In providing the value for flowers entered under consignment, the importer may have knowledge of sales of identical or similar merchandise as defined in 19 U.S.C. § 1401a(h) allowing the use of 19 U.S.C. § 1401a(c). Additionally, the importer, and not the port, would have the information necessary to use the deductive value method under 19 U.S.C. § 1401a(d) to determine the proper value to declare for duty purposes. The port, i.e., Custom and Border Protection, fixes the final appraisement of merchandise under 19 U.S.C. § 1500, but the importer is responsible for providing the initial value amount. The commenter appears to believe it is for the port to provide valuation information to the importer. This is simply not the case.

The argument presented by the commenter that the revocation of the previous treatment will restrict the port’s ability to appraise cut flowers entered under consignment is simply not true. The port sought advice from this office due to concerns over the current treatment regarding valuation of this merchandise and we agreed with the port.
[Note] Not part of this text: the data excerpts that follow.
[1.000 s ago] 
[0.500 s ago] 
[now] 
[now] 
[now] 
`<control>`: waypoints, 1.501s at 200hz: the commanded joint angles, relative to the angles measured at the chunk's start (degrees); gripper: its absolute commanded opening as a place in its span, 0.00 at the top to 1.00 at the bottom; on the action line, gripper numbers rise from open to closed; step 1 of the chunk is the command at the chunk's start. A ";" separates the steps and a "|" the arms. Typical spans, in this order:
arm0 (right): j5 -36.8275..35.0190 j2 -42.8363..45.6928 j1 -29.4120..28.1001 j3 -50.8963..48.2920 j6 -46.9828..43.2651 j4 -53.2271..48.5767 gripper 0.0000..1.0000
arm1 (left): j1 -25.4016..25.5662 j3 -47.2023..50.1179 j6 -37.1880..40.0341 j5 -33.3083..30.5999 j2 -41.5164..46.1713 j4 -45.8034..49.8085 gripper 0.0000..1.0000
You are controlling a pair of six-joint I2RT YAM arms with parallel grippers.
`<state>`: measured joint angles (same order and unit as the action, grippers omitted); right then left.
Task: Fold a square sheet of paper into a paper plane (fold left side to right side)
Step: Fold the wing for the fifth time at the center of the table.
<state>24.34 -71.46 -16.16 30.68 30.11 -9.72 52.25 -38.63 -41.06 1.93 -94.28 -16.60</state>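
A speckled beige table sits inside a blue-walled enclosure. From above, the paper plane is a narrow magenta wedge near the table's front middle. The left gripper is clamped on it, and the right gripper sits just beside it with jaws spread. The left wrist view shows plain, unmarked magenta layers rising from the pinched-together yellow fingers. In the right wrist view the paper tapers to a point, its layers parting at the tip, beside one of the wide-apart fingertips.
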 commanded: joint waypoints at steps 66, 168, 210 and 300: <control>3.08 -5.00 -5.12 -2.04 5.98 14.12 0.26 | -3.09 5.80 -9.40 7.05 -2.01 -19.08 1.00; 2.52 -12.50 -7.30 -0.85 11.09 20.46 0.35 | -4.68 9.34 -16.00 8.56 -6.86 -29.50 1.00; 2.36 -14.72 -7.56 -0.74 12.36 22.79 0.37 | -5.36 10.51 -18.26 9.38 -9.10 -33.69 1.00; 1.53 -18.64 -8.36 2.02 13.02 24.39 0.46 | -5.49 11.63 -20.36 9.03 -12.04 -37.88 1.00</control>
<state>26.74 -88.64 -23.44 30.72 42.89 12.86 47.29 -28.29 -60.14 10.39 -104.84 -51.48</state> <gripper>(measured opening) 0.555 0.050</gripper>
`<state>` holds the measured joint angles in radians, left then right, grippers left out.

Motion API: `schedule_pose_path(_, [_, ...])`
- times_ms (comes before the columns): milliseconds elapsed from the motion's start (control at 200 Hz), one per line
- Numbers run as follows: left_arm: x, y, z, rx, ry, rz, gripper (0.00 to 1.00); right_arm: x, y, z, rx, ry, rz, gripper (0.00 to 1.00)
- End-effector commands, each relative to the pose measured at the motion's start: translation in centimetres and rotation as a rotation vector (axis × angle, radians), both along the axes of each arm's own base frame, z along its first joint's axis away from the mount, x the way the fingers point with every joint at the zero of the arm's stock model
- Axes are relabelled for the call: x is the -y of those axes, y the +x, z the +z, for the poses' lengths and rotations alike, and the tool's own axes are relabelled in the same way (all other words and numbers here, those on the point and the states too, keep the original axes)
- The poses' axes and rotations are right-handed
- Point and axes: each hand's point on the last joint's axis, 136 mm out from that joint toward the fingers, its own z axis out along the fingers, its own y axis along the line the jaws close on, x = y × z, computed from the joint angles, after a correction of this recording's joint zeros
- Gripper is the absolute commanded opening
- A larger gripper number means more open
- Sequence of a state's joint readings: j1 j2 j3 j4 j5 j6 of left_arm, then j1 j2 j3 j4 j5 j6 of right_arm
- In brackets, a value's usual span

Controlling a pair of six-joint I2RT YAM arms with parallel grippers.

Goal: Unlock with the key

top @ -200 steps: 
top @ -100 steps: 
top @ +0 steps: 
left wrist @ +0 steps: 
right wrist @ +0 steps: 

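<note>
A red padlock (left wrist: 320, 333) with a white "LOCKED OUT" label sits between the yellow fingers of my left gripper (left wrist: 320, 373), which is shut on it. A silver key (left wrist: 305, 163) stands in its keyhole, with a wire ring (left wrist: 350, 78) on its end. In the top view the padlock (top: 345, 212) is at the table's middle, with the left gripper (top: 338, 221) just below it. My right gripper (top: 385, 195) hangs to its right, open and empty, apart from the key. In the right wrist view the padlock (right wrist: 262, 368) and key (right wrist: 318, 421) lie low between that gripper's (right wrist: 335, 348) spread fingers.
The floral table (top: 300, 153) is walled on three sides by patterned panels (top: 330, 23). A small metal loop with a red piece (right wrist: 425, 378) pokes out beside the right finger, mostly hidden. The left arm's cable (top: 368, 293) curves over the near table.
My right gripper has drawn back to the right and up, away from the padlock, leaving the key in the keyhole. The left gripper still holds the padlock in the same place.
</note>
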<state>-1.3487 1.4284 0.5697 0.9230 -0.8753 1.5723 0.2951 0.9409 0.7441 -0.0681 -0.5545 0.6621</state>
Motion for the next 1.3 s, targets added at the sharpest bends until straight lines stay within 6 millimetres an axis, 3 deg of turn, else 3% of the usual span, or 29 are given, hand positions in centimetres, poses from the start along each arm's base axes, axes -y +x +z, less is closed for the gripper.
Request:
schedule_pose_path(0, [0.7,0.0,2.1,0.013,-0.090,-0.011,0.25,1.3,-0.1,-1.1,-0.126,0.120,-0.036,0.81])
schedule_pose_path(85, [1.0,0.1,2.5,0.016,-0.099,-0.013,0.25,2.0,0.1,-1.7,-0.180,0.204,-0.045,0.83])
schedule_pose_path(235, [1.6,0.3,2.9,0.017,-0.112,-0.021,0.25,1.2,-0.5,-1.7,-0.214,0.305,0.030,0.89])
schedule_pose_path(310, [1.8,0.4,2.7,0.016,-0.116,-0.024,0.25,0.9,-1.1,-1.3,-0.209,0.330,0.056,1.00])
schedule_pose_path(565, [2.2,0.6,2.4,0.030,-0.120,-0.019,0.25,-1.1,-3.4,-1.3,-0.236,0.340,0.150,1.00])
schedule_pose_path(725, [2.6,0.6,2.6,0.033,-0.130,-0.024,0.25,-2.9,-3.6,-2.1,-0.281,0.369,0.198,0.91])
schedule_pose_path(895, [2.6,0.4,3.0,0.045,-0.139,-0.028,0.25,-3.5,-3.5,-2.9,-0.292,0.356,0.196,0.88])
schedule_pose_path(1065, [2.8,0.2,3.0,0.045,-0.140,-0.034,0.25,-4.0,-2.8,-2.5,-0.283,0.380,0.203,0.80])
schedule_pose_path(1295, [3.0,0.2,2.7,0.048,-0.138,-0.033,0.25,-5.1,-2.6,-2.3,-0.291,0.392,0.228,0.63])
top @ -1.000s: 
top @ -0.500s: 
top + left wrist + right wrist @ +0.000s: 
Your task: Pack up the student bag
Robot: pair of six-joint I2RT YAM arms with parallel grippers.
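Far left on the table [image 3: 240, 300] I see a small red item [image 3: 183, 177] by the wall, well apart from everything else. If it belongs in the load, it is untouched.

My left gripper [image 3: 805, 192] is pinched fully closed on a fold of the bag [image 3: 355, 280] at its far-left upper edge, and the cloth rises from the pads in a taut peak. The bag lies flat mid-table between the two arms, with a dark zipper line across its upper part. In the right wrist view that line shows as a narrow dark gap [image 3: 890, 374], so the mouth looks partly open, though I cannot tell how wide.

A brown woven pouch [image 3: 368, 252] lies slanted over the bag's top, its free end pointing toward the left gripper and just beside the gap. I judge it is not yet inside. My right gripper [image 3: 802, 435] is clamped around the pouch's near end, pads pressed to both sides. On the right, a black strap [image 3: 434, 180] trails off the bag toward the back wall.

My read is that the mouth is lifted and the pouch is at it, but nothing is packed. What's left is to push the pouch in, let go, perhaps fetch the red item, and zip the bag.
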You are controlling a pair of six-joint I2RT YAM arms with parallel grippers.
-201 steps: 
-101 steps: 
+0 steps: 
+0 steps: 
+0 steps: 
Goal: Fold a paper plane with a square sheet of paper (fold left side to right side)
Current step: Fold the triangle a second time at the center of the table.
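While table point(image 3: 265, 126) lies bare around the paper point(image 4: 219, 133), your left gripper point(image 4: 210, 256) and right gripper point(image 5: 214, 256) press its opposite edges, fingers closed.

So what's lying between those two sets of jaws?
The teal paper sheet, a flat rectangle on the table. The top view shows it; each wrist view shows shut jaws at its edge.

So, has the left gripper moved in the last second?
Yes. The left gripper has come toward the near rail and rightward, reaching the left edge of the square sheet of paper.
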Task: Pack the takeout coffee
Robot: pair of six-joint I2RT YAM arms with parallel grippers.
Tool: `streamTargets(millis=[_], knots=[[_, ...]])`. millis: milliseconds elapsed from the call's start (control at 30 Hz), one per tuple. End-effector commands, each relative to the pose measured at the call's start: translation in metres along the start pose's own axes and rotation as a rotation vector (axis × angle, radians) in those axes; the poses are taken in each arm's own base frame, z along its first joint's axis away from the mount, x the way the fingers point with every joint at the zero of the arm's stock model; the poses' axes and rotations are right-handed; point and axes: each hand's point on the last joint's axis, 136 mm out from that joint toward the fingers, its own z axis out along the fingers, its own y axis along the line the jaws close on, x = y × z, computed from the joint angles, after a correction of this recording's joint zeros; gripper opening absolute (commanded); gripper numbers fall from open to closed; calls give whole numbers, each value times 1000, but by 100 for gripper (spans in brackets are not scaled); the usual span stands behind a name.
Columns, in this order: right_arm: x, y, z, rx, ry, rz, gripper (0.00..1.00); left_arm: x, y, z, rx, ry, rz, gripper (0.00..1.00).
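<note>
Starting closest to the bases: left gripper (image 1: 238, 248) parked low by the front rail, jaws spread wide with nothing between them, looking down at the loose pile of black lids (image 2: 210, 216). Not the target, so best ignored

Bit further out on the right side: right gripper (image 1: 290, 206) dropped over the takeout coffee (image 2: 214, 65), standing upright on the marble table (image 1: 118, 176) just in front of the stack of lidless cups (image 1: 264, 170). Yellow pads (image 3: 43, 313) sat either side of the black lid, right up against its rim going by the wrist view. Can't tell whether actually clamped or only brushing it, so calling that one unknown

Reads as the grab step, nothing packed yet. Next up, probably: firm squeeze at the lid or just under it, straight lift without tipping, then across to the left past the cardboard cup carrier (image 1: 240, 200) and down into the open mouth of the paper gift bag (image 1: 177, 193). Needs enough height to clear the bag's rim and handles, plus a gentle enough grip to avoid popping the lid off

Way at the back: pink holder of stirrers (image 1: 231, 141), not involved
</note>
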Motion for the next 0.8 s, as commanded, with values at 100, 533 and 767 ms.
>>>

Furthermore, with regard to a method of valuation of cut flowers entered under consignment employed by the agency in 1993 and on which it is argued the current treatment method is based, a written statement of the Floral Trade Council, dated July 8, 1993, submitted to the Subcommittee on Oversight, Committee on Ways and Means, “Hearing to Review the U.S. Customs Services’s Ability to Determine Accurately the Value of Imported Goods Entering the United States,” argued that reliance on sales prices from preceding months led to inaccurate assigned values. Specifically, the statement said:

In this regard, Customs’ assigned values are unable to capture the interrelationship of import volumes and value. For example, in months with holidays, such as February (Valentine’s Day) and May (Mother’s Day), prices will be higher than average. But, because Customs uses the value from a previous month to estimate the entered value, the entered value during February and May will undervalue the flowers in those months. Conversely, in March and June, when imports fall off substantially, even though the estimated entered value is relatively high, it will not generate the same revenue lost during high volume (high value) months.

See “U.S. Customs Services’s Ability to Determine Accurately the Value of Imported Goods Entering the United States,” Hearing Before the Subcommittee on Oversight of the Committee on Ways and Means, House of Representatives, 103rd Cong., 1st Sess., 103-20 (June 17, 1993), at 121. We are not persuaded by the arguments submitted by the commenter seeking withdrawal of the notice of revocation of treatment regarding the valuation of fresh cut flowers entered under consignment discussed herein. Because we find that the valuation methodology used by participating members of the floral association for entries of cut flowers imported on consignment is not in accord with the valuation statute, this decision serves to revoke any treatment that may have been allowed.

HOLDING:

The appraisement of cut flowers entered under consignment using an average price calculated by the floral association is not the proper method under 19 U.S.C. § 1401a. The treatment allowing the use of such prices for appraisement purposes is hereby revoked.

Flowers entered under consignment should be appraised based upon the transaction value of identical merchandise or similar merchandise (19 U.S.C. § 1401a(c)), if possible, deductive value (19 U.S.C. § 1401a(d)) if a value cannot be ascertained under 19 U.S.C. § 1401a(c), and then if unable to ascertain a value upon which to base appraisement, by computed value (19 U.S.C. § 1401a(e)) and “fallback” value (19 U.S.C. § 1401a(f)), in that order. It is the responsibility of the importer to value his merchandise and provide the port with all the necessary information to fix the final appraisement.

In accordance with 19 U.S.C. § 1625(c), this ruling will become effective 60 days after publication in the Customs Bulletin.